** Your goal **
In the entries below, every line that contains "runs" must be located and copied.

- - - -

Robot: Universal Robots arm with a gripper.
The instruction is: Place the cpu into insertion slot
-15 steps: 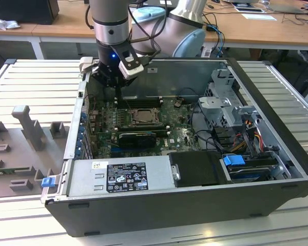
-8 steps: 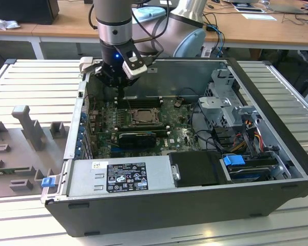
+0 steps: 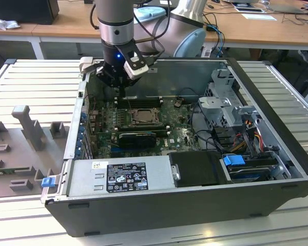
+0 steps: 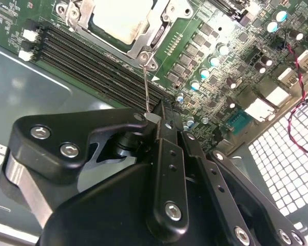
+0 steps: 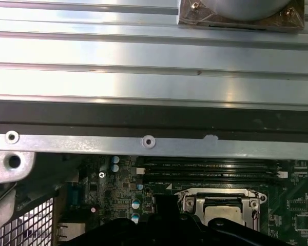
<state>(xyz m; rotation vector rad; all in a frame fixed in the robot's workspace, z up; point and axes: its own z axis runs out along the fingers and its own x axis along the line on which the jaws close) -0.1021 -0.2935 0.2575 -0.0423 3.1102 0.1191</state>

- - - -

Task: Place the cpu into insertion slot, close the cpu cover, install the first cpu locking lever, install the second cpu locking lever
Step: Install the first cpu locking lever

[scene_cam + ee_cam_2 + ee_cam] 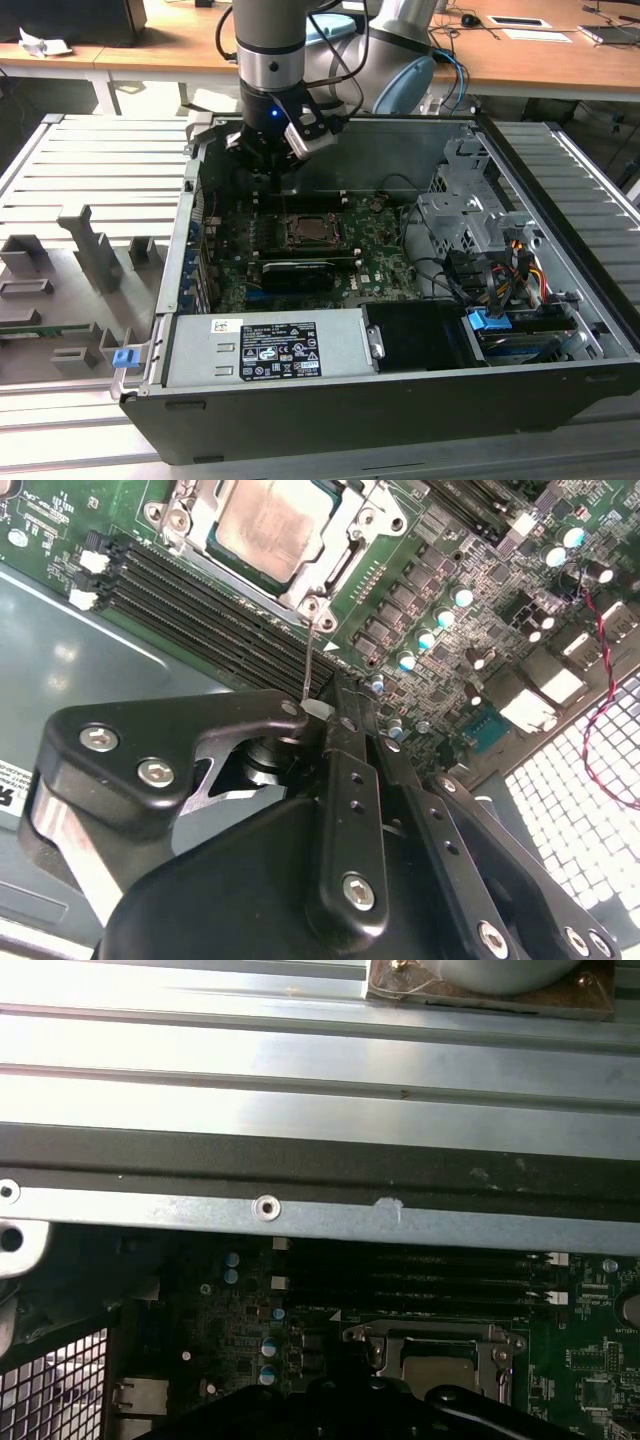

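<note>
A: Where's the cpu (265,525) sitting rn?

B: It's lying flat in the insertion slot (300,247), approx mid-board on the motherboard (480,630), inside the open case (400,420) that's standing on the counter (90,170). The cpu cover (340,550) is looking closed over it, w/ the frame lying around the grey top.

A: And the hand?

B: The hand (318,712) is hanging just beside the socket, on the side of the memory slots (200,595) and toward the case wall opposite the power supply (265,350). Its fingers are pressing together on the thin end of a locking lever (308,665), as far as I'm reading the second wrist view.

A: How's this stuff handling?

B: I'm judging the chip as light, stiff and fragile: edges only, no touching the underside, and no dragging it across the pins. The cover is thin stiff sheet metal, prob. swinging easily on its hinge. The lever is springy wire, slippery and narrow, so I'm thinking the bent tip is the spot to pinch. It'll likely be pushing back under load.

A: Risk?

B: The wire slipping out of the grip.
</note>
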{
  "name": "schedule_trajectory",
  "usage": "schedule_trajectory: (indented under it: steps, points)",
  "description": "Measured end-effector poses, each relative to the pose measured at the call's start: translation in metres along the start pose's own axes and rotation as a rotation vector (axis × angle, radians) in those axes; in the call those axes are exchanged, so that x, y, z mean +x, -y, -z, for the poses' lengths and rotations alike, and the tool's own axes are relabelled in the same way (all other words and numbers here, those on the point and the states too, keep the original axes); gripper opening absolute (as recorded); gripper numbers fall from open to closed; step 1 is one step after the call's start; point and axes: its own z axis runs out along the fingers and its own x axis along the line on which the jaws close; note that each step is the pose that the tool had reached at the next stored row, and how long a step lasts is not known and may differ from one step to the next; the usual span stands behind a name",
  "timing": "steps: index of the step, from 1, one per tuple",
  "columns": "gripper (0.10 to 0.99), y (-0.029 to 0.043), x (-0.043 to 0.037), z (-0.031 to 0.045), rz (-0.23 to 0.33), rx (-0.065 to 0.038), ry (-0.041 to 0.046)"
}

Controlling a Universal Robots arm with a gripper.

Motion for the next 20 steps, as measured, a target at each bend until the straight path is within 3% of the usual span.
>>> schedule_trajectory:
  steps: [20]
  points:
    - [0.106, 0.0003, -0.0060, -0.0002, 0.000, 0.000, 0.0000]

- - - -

** Answer area **
<state>(xyz m; rotation vector rad; all in a frame fixed in the robot's workspace, z up; point and axes: its own z axis runs out along the fingers and its own x axis along the line on which the jaws close) -0.1021 -0.2935 0.2575 -0.0423 3.1102 0.1191</state>
  "description": "Measured end-effector poses, each relative to the pose measured at the call's start: translation in metres along the start pose's own axes and rotation as a rotation vector (axis × angle, radians) in those axes; in the call those axes are exchanged, so that x, y, z mean +x, -y, -z, for the poses' lengths and rotations alike, and the tool's own axes are relabelled in the same way (all other words and numbers here, those on the point and the states too, keep the original axes); gripper opening absolute (as recorded); gripper numbers fall from open to closed; step 1 is one step after the call's start; point and axes: its own z axis runs out along the fingers and its own x axis along the line on which the jaws close; note that each step is the pose that the tool had reached at the next stored row, and how long a step lasts is not known and may differ from one step to the next; the usual span stands behind a name",

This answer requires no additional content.